Benefits of a Company Voluntary Arrangement
Creditors often ask if it would be better to place the company into liquidation and sell the assets to repay creditors. But that's never the case because creditors in liquidation always receive less money than creditors in a Company Voluntary Arrangement.
Furthermore, in liquidation there's no possibility of generating income from future business. But if the company is doing well and profits are soaring 3 years into a CVA; the insolvency practitioner who facilitates the arrangement can increase the amount creditors receive in their monthly payments.

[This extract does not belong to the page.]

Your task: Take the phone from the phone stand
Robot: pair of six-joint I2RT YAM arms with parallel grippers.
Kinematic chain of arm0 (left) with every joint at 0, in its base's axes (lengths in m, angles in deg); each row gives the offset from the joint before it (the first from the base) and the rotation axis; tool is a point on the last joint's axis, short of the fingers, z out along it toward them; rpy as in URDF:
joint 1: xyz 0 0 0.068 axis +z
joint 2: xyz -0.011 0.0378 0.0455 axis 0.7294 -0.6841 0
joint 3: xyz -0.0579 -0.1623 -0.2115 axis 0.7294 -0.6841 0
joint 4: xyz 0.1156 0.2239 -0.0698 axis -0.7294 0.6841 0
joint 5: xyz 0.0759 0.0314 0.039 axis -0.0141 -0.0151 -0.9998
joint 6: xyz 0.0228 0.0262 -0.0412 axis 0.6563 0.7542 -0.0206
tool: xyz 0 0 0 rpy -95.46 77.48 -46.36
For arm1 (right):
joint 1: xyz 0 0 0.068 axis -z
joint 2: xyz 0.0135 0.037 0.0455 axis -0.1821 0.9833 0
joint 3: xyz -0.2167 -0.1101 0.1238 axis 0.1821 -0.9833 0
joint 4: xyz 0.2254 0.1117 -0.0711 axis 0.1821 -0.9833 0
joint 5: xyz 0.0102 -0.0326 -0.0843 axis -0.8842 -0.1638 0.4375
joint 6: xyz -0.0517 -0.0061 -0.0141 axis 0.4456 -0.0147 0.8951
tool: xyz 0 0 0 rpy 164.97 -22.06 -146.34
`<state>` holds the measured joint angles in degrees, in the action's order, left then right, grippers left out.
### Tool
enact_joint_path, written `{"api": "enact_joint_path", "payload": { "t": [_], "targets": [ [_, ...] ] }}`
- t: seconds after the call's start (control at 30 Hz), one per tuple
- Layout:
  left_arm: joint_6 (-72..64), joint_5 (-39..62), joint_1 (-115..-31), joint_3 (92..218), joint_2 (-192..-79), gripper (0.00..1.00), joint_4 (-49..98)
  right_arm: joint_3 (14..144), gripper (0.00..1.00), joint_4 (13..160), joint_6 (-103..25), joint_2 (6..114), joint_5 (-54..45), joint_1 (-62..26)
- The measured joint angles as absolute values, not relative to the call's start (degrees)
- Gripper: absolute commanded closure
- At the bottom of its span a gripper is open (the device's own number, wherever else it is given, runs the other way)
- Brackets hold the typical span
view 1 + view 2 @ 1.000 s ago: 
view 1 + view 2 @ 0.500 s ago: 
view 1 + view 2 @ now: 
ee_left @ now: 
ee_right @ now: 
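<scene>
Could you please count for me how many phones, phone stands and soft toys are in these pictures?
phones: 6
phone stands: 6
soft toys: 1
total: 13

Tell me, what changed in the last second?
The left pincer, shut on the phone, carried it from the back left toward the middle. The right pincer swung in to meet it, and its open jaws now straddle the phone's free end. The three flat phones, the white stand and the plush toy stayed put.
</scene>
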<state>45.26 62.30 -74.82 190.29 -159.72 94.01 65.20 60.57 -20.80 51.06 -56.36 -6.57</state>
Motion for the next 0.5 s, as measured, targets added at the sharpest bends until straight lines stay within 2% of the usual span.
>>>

How is a CVA proposal approved?
A group of creditors who are owed at least 75% of the debt must vote in favour of the proposal for a Company Voluntary Arrangement to be approved. They can do this via email, virtual meetings, or some other correspondence.

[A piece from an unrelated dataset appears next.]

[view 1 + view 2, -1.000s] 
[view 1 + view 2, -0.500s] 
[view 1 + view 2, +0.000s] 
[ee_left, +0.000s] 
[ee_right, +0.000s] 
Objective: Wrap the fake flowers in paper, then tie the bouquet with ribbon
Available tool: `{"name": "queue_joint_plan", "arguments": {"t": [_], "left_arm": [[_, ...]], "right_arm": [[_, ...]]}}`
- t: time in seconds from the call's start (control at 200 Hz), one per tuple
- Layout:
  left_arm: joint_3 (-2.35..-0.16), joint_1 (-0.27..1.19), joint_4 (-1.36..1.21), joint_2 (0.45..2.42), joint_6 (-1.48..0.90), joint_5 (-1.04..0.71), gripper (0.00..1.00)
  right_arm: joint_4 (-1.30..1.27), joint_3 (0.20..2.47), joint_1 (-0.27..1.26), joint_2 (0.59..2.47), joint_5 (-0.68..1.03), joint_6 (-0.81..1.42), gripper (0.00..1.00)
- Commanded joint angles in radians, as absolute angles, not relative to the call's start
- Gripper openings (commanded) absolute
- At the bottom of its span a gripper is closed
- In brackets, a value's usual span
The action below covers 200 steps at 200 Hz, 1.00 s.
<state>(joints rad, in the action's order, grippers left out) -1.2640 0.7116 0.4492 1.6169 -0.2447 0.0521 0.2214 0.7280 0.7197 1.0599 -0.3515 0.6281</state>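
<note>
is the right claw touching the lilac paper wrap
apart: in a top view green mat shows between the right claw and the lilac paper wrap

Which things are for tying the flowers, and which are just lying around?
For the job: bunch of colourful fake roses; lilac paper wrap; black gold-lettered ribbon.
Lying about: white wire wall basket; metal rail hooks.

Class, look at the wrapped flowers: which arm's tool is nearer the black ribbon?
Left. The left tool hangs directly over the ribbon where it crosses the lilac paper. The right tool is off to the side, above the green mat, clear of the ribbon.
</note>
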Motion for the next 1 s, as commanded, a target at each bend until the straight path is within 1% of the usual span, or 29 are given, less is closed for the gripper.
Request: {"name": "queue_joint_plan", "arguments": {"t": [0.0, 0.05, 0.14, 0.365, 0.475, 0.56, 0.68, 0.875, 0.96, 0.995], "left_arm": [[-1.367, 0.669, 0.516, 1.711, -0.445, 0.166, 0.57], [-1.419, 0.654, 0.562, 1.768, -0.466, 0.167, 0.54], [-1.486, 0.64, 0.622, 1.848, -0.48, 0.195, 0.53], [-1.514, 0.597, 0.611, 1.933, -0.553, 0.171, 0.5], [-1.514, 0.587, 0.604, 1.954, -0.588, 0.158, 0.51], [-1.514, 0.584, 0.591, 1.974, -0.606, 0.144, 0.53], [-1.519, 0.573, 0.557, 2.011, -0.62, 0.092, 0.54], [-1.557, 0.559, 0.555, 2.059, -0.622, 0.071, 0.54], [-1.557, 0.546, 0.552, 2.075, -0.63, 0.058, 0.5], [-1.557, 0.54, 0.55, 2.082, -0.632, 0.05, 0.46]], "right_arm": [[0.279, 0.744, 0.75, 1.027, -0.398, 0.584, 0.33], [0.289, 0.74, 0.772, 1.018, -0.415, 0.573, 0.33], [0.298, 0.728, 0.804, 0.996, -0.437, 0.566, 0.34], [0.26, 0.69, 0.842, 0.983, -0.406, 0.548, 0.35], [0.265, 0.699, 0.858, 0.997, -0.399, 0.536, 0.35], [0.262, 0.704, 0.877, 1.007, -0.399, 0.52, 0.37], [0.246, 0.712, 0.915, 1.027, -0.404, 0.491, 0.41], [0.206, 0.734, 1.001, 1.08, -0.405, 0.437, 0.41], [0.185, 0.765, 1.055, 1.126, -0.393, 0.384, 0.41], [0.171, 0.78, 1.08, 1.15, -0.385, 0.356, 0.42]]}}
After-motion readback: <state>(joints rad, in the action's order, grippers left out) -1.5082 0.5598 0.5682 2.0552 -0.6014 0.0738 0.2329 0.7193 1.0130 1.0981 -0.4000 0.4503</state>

How Does a Company Enter a CVA?
The process begins when a company director seeks out and hires an insolvency practitioner, known as a nominee, to put together a Company Voluntary Arrangement proposal. The proposal takes 2 to 4 weeks to prepare, and normally includes:
- Financial data
- A synopsis of the company's trading history
- Information about the directors, creditors, shareholders and employees
- 3 to 5 year restructuring projections explaining how the business will become profitable and pay monthly into the CVA.
The Company Voluntary Arrangement will be deemed to have failed if the company falls into more than 2 months' arrears on its contributions to creditors. Consequently, the insolvency practitioner (who becomes a 'supervisor' after the proposal has been accepted) will be obliged to wind the company up.
After friends and relatives of the directors who've lent money to the company (connected creditors) are removed from the equation; 50% of creditors must be in favour for the proposal to be successful.
How to Block a CVA
For the proposal to be approved; 75% of creditors must vote in favour. Therefore, a coalition comprising 26% of creditors is required to either block the Company Voluntary Arrangement or push through modifications to the proposal.
Creditors effectively pay for the insolvency practitioner’s fees because the money used to remunerate nominees and supervisors would otherwise be redistributed to them. Most creditors overlook how an insolvency practitioner's fees can spiral over time. To avoid this happening, creditors should never automatically accept the director’s choice of nominee or their CVA proposal.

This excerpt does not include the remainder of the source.